For the first two weeks of quarantine, our work computer system was limited in how many people could log in remotely at any given time and I struggled with the weird schedule that came with that.
On the Sunday heading into the third week, I decided to pull out a puzzle I’ve had for a while and dumped it onto the dining table.
I’m not fast at puzzles (unless they are super easy). So if I am going to do one, I need to know I will have a chunk of time to work on it and actually get it done because the dining table will be out of commission until the puzzle is finished.
Plus, since puzzles are easy things to work on for a bit and walk away from, it would be a perfect thing for this new work schedule.
So, I dumped the puzzle out and got started, excited to have something different to work on.
Then, not even a couple of hours later, I got an email explaining how the system had been boosted or bolstered (or whatever the right word is for this situation) and we were no longer restricted in when we could log on.
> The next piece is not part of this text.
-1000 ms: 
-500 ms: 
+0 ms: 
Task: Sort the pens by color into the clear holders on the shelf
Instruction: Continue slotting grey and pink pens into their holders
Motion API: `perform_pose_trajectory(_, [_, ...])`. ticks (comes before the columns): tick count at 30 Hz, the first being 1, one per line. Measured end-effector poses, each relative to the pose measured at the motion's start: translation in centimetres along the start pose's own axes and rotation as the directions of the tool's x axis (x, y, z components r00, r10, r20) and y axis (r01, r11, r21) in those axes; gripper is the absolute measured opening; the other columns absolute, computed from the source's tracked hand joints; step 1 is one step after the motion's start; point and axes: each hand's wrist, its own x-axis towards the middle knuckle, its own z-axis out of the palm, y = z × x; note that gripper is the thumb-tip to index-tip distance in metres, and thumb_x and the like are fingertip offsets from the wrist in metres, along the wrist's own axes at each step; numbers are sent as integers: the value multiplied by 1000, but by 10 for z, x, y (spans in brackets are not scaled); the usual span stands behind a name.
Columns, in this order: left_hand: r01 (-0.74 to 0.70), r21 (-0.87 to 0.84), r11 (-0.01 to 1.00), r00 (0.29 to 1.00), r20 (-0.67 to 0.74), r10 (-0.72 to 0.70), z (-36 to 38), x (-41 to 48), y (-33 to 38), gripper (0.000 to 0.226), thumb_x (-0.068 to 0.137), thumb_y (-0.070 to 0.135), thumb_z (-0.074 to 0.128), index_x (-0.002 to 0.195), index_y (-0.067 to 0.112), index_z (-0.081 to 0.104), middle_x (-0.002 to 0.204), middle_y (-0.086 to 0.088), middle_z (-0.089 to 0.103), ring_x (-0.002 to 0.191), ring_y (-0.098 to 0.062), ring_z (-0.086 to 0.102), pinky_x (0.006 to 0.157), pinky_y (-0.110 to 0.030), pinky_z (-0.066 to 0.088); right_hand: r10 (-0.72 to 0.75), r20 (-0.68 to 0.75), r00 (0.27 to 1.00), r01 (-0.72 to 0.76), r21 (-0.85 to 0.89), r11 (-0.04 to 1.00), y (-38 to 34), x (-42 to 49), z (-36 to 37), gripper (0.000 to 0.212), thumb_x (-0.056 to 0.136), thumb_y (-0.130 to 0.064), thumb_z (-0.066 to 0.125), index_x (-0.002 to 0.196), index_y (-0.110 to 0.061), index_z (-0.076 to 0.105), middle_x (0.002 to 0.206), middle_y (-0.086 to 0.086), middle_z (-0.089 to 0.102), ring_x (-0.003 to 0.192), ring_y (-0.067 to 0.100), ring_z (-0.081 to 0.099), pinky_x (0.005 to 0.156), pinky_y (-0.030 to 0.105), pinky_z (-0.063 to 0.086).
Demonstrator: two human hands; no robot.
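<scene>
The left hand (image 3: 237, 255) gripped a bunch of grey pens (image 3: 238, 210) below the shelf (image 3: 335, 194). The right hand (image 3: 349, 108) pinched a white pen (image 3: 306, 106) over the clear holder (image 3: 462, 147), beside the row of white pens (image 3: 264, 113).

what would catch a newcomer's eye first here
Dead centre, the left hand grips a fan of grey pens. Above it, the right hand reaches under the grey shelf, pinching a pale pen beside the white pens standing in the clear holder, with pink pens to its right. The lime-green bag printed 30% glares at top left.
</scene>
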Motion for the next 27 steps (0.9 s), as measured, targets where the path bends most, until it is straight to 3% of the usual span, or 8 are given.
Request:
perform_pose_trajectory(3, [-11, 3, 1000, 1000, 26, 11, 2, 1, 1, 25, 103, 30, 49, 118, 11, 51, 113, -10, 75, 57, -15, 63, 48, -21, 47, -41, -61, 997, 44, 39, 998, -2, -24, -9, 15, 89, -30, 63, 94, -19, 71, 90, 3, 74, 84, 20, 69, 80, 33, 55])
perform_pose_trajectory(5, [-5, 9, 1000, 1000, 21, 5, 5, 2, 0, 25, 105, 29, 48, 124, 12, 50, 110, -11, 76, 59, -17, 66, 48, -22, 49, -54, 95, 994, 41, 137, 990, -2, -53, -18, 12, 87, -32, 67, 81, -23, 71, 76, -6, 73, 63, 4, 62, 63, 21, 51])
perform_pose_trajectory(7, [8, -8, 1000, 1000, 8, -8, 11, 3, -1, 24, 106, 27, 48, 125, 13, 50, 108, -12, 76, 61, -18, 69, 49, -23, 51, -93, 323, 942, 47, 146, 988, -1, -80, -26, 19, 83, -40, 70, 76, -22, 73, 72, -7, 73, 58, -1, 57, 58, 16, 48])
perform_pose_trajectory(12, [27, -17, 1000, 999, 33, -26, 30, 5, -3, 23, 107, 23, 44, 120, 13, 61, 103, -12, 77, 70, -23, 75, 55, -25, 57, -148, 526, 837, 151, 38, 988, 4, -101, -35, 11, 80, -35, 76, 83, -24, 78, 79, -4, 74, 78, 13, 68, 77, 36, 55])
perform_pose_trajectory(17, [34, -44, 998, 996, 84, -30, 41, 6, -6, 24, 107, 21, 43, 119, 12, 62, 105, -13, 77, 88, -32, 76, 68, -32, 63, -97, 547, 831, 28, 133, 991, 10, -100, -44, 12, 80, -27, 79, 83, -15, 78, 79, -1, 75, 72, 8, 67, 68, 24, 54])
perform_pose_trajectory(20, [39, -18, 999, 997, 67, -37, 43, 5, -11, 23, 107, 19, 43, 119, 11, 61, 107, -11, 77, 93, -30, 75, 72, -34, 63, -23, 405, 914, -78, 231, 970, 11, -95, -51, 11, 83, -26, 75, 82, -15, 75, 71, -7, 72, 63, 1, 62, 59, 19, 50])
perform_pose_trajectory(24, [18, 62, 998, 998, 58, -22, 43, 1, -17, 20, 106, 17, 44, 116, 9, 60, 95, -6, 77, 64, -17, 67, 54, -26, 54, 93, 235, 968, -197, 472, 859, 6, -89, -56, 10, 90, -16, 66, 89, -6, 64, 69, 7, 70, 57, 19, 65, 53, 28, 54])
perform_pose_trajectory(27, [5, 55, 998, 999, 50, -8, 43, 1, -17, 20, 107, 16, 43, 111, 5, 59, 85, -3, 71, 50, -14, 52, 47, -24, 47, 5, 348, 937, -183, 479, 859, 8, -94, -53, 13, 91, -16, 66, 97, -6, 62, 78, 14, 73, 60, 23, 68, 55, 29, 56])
Most of me was happy to hear that. I was glad that I could get back to my regular schedule and, with all the general pandemic weirdness, it was nice to have some kind of normalcy re-established.
But a tiny part of me was not so happy. Ironically, that weekend I had finally gotten myself into a head space that was ready to accept the new schedule. That was what had led to the whole puzzle thing. So that part of me thought, “But the puzzle! I just started the puzzle!!”
Had I gotten the email earlier on Sunday, I wouldn’t have even pulled the puzzle out. There was no way I’d get it done quickly and pack it away any time soon. My dining table was now off limits for an undetermined amount of time. Dang.
Not that I actually use it to eat. But still. I didn’t want the puzzle there until the next millennium and now it very well might be.
I went at it like gangbusters initially and got about half of it done the first week. I picked at it on and off for a while after that and then, when it got too hard (yes, I’m a puzzle wuss) I stopped working on it at all.
And it sat there staring at me, almost taunting me. “You can’t just leave me here. You need to finish me. C’mon! What are you waiting for??”
But I couldn’t. I had no interest in sorting through the bits that were left. The only part of me that wanted to finish it was the part that seemed to believe in some unwritten rule that if you start a puzzle you absolutely have to finish it. Or else.
Now, I had no idea what that “or else” was, but it felt like it would be bad.
So even though the occasional “Just pack it up and put it away” thought would flit into my mind, I would mentally gasp at the audacious horror of the thought and dismiss it immediately: “I can’t!!! I just can’t!!!”
And so, there it sat. Week after week after week.
Then, on May 29, 2 months to the day later from when I pulled it out of the box, I had had enough. I was sick of looking at it. I knew that I wasn’t going to finish it. And I realized it was really silly to leave it there for literally no good reason.
It made me think about how a few years ago I was reading a book that I was absolutely not enjoying at all. Like not even a little bit. I had a similar “rule” in my head then: If you start a book, you have to finish it.
Um…no you don’t.
I remembered that I went through the same process at the time – wanting to give up on it, but also feeling like I couldn’t. As though somehow it wasn’t allowed.
I don’t remember what the book was, but I ultimately realized the foolishness of that thought process and finally put it down and walked away.
And now the puzzle? I had to finish it? Really? Why? Why do I absolutely, unequivocally have to finish this puzzle? What’s the worst that will really happen?
I’ll tell you what will happen: Nothing.
So I packed it up and put it away. Done and dusted!
And boy howdy, I tell you that felt good!
How weird, right? I mean…big deal. Big. Fat. Hairy. Deal. I put a puzzle away.
And yet, there it was. It felt amazing! Liberating!
When I was younger I had the opposite problem – I couldn’t ever finish anything. To an embarrassing extent, actually.
I have worked really hard at overcoming that, or at least becoming much better about it. And it seems that perhaps I have let the pendulum swing a bit too far the other way, so that I couldn’t let myself not finish something even when it really was the smart thing to do.
Maybe, then, I felt so good about it (as small a decision as it was) because it’s another step towards finding balance.
So…if you are in that boat, and in case you are wondering: You don’t have to finish the puzzle. Nope. You don’t. Box it up and put it away.